◆ WHAT YOU WILL DO
If a line in the records below holds the string "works", count it; give only the total.

◆ DATA TO EXAMINE
· · · · ·
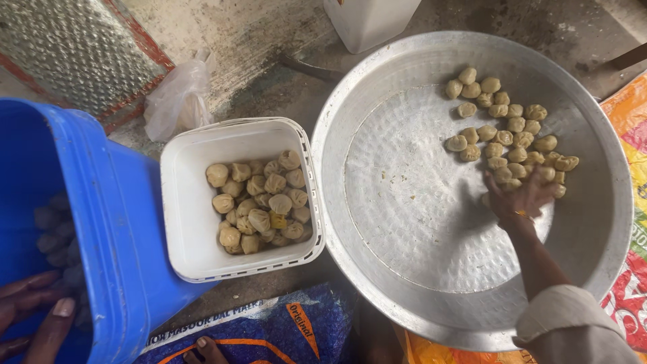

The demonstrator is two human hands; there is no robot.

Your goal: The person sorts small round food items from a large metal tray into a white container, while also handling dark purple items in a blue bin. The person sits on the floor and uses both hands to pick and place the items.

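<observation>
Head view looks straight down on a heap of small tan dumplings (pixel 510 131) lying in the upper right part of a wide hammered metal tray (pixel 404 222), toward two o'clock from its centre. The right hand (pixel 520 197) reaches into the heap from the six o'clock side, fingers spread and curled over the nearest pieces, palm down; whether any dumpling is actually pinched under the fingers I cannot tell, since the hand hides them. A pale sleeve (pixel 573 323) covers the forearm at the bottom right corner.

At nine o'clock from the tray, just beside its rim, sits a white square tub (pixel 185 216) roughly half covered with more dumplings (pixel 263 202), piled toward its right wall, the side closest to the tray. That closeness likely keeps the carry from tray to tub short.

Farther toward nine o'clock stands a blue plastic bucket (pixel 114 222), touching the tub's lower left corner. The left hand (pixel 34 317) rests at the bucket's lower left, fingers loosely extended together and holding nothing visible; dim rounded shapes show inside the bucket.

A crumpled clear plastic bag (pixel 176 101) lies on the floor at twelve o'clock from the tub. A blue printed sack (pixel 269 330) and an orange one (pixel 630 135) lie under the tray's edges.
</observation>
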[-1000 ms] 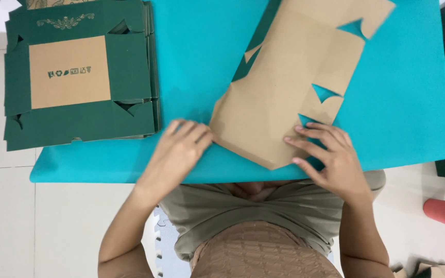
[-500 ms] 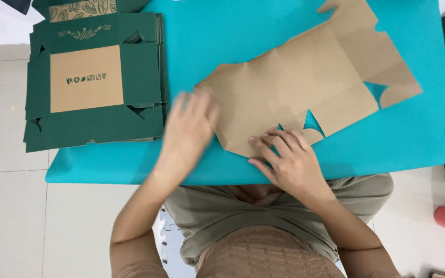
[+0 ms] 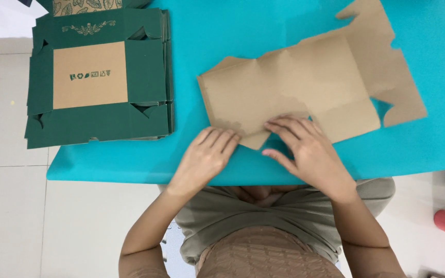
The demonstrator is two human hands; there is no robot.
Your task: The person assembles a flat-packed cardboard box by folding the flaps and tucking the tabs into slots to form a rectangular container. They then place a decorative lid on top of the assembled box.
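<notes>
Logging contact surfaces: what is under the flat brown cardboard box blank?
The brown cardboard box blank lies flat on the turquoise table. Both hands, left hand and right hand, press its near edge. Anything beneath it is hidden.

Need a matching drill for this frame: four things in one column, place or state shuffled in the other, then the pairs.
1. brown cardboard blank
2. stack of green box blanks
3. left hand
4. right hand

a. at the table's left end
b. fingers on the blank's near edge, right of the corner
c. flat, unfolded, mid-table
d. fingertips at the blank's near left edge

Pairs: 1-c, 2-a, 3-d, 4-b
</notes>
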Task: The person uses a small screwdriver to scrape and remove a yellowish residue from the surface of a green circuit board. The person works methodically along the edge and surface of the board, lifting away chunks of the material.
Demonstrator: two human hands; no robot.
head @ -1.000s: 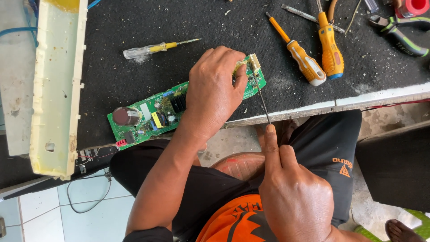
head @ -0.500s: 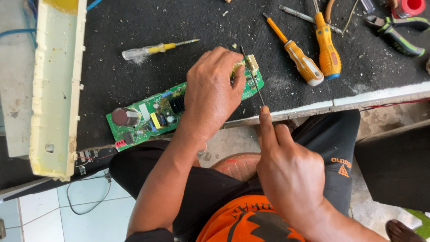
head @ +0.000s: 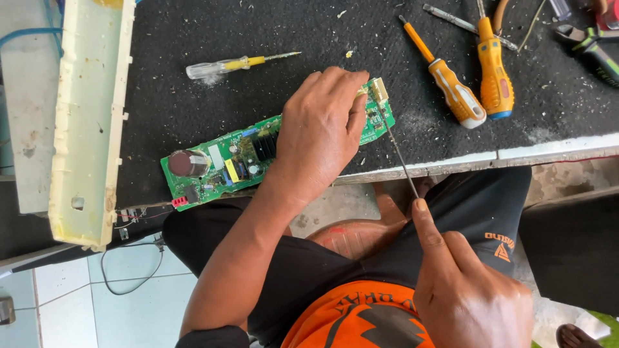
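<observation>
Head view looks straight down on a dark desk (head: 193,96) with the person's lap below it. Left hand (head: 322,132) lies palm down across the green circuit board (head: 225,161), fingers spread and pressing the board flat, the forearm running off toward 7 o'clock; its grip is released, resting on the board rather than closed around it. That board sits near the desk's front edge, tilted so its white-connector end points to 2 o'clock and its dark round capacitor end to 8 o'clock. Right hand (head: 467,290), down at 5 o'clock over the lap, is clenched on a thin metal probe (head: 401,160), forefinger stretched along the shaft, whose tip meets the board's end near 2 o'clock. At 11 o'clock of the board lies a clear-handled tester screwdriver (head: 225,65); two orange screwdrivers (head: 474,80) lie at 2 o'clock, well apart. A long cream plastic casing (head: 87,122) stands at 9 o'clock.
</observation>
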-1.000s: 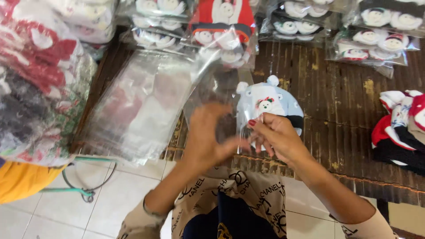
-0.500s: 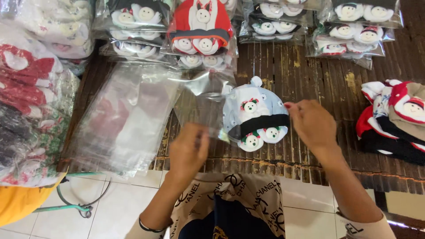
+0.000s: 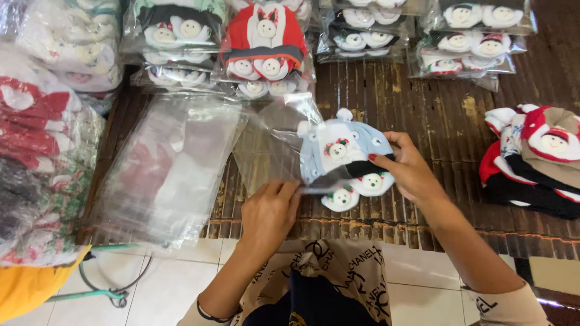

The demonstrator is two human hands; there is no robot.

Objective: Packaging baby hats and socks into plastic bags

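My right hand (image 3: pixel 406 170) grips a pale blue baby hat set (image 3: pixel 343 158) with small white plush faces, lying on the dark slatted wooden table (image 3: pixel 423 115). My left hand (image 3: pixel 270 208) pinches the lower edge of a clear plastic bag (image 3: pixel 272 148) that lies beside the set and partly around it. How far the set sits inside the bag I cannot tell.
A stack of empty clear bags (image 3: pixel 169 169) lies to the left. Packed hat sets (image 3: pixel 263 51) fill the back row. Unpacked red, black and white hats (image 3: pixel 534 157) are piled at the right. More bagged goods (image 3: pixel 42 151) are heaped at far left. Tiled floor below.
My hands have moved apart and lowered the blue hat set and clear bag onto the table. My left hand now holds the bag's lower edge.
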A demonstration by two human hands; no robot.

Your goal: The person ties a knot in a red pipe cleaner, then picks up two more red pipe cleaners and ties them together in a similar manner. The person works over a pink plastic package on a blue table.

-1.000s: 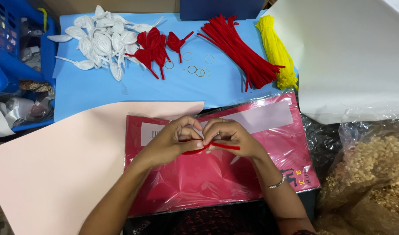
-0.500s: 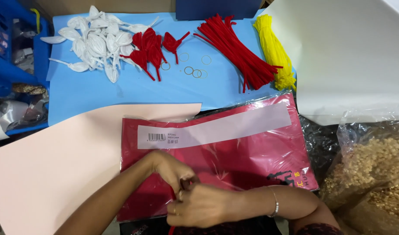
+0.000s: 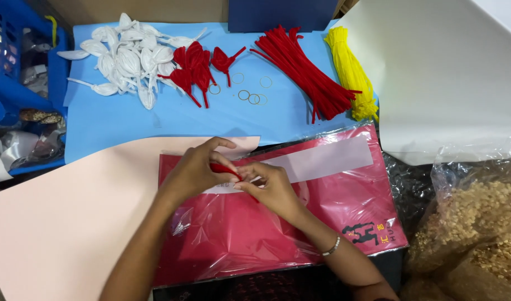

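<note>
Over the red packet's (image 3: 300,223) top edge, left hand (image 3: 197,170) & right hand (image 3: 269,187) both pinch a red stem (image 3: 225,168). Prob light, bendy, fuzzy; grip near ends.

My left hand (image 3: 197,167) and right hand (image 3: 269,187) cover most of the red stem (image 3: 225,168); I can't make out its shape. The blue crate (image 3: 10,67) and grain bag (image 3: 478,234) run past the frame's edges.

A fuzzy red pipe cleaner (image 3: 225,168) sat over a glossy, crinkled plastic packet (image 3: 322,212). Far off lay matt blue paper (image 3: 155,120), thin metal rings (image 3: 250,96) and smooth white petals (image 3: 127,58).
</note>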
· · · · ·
◆ THE ANSWER
2